И он, сжавшись в тугой комок, двинулся вновь по вагону. Без тормозов… Горев поймал Француза, как подушку, – бросались, вот так же, когда-то в детстве – и встряхнув его, словно не по-настоящему всё, понарошку, ударил локтем по переносице. Француз завизжал, как поросёнок. И страх отступил.

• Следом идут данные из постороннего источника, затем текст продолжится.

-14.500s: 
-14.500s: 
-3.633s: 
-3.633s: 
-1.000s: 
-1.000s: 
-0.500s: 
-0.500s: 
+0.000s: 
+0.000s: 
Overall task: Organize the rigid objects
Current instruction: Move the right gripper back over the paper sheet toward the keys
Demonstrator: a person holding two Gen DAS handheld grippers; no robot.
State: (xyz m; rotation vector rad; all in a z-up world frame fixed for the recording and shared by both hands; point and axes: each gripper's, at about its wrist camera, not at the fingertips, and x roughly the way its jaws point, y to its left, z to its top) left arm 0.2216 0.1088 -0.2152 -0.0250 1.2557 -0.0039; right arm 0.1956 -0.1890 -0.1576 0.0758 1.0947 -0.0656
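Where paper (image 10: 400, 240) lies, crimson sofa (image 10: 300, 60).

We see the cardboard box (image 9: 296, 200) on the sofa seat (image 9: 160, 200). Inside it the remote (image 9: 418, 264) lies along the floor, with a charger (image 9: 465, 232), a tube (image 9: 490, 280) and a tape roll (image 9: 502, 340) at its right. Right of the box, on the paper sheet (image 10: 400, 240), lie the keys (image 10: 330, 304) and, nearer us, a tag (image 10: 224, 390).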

Он ударил ещё раз и ещё… И что-то заговорил, завыл… Первобытная ярость жгла его сердце, и душа замерла, онемела, таким холодом повеяло на неё – смертельным, арктическим – из бездны, о существовании которой он и не подозревал в себе…

Голова Француза моталась, как неваляшка. Он был в отрубе, в состоянии грогги, и выпал в осадок… Остановил Горева всё тот же Рыжов.

– Всё, отбой, – лицо капитана расплывалось в какой-то блин, не разберёшь ничего. – А где Егоров, где это говно? Куда он делся? Да оставь ты его! Тоже мне – человек без комплексов, убьёшь ведь… На вот, выпей!

Горев бросил Француза, и тот, давно уже в отключке, рухнул на пол. А Рыжов, вытащив из-за пазухи пузырь водки, щедрой рукой налил Гореву целый стакан. Опустошение. Безоблачное молчание. Сияющие вершины. У Горева перехватило горло. Он вспомнил изумлённые глаза Монзикова. Пелена, пепел… Мальчик с собакой. Тихий снежок, острый коготок… Того айзера – в одном сапоге, на теплотрассе, вниз головой. Отупение, полный бред… «Не пропадай», – тихий свет маминой улыбки. За окном громыхал встречный, грохочущий мрак, почти истерика… Что же это, Боже? Шизуха… Всё говно, кроме мочи?.. И Горев, потирая разбитые в кровь костяшки пальцев, медленно потянулся к стакану. Монзиков валялся на полу, пуская кровавые пузыри… Тряпка, ветошка, ненужный хлам…

Сквозь мутную влагу и грязное стекло Гореву улыбался – ласково и понимающе – капитан Рыжов. Его глаза, две грязные лужицы, затянутые льдом, а там, на этом самом дне… «Что ж, каждый ангел ужасен», – словно током ударила, опрокинула Горева совершенно безумная мысль. И он засмеялся, внезапно успокоившись и уже выискивая, чем бы таким ему закусить…

Горев открыл глаза. Сон, всего лишь сон… Сон ли после кошмара?.. А может – вместо него? За окном топорщился лес. Егоров читал газету. И было слышно, как там, среди хаоса разговоров, о чём-то твердит Француз, властно покрикивая на своих незадачливых собеседников… Оклемался, или?.. И откуда-то выплыл Глеб-финикиец, урод, из подсознания, и угнездилась в душе назойливая уверенность в бесконечности подобного рода преображений.